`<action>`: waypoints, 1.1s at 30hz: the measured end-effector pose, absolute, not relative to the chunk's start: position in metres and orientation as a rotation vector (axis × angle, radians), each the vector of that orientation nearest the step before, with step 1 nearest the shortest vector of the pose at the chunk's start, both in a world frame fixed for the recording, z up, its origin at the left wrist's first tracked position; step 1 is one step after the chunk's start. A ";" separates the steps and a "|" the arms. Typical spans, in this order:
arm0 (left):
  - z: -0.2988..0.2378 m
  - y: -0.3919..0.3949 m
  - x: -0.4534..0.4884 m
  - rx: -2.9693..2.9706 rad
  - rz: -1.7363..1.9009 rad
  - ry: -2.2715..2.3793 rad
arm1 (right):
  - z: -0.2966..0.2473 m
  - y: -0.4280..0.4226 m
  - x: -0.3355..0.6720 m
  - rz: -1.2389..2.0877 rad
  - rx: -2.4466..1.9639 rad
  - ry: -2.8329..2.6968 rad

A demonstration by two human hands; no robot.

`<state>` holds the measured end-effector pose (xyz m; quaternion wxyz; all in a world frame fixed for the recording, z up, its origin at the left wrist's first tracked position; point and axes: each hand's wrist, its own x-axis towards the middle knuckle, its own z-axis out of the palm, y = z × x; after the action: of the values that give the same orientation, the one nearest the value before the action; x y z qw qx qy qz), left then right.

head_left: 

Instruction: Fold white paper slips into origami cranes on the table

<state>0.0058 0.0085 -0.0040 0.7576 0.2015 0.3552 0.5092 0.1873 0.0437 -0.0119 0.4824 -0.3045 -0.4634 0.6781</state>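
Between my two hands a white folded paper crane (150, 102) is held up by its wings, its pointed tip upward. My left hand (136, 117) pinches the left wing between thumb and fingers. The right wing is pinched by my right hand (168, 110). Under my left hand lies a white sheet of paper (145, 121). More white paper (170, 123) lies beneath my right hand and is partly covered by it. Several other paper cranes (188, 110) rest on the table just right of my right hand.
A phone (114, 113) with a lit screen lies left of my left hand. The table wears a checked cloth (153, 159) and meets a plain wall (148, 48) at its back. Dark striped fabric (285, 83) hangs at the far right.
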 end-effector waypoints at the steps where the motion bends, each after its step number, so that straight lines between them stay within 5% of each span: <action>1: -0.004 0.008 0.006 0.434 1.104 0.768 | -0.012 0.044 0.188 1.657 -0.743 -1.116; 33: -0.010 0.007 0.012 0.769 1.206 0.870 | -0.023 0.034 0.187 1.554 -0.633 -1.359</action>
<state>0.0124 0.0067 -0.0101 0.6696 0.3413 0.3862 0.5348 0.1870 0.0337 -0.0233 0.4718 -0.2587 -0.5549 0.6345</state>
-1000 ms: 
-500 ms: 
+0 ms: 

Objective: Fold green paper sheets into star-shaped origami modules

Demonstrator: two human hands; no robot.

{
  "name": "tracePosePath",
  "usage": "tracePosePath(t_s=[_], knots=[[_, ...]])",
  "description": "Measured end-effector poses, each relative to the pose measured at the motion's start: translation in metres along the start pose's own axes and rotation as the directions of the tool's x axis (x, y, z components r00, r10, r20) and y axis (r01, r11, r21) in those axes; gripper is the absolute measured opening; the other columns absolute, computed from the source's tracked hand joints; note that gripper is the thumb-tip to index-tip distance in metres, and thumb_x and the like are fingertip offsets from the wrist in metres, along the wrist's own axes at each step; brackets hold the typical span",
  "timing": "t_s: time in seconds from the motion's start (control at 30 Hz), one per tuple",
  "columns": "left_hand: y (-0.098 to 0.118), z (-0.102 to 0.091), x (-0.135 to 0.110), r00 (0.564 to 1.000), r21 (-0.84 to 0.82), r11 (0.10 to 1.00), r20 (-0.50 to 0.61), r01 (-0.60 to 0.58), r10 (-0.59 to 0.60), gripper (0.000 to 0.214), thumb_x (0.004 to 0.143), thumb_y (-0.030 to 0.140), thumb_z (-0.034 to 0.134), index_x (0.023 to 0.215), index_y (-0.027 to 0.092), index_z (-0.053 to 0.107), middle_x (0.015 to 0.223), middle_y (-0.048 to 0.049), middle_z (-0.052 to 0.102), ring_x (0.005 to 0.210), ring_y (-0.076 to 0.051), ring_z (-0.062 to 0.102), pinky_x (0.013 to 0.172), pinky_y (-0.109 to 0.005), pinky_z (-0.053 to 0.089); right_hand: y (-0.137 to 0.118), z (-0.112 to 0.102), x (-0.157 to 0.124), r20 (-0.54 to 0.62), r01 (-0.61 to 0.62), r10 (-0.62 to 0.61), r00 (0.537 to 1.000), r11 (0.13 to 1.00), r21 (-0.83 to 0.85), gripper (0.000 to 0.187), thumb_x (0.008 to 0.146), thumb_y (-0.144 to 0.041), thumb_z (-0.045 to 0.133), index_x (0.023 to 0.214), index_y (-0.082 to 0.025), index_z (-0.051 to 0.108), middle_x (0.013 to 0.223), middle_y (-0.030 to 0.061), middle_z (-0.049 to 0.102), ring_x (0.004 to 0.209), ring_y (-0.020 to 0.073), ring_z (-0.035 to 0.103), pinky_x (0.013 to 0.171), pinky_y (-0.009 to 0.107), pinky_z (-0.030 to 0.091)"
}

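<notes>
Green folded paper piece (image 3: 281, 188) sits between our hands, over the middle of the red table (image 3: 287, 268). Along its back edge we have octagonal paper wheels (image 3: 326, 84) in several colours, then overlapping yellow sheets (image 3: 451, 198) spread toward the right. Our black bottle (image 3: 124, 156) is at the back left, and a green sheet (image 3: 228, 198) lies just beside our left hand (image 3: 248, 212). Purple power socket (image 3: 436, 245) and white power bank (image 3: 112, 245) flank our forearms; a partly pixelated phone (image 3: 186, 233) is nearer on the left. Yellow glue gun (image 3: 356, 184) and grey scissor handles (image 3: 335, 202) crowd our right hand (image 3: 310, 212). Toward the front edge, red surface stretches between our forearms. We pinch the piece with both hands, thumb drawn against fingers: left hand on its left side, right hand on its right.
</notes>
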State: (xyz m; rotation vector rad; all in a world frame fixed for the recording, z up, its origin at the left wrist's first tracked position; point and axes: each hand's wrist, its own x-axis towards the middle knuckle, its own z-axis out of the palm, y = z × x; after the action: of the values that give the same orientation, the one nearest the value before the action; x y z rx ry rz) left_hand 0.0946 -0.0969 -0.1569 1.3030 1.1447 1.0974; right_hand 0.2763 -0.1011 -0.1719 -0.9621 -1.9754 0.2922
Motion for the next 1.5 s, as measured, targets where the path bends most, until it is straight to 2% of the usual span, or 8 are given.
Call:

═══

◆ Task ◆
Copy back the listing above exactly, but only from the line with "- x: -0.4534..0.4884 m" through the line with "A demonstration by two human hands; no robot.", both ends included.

◆ Your response ◆
  - x: -0.4534..0.4884 m
  - rx: -2.9693..2.9706 rad
  - rz: -1.7363..1.9009 rad
  - ry: -2.2715..2.3793 rad
arm1 (right):
  - z: -0.2966..0.2473 m
  - y: -0.4280..0.4226 m
  - x: -0.3355..0.6720 m
  - rz: -1.2389..2.0877 rad
  - rx: -2.4466..1.9639 rad
  - ry: -2.8329..2.6968 rad

A demonstration by two human hands; no robot.

The exercise has been finished.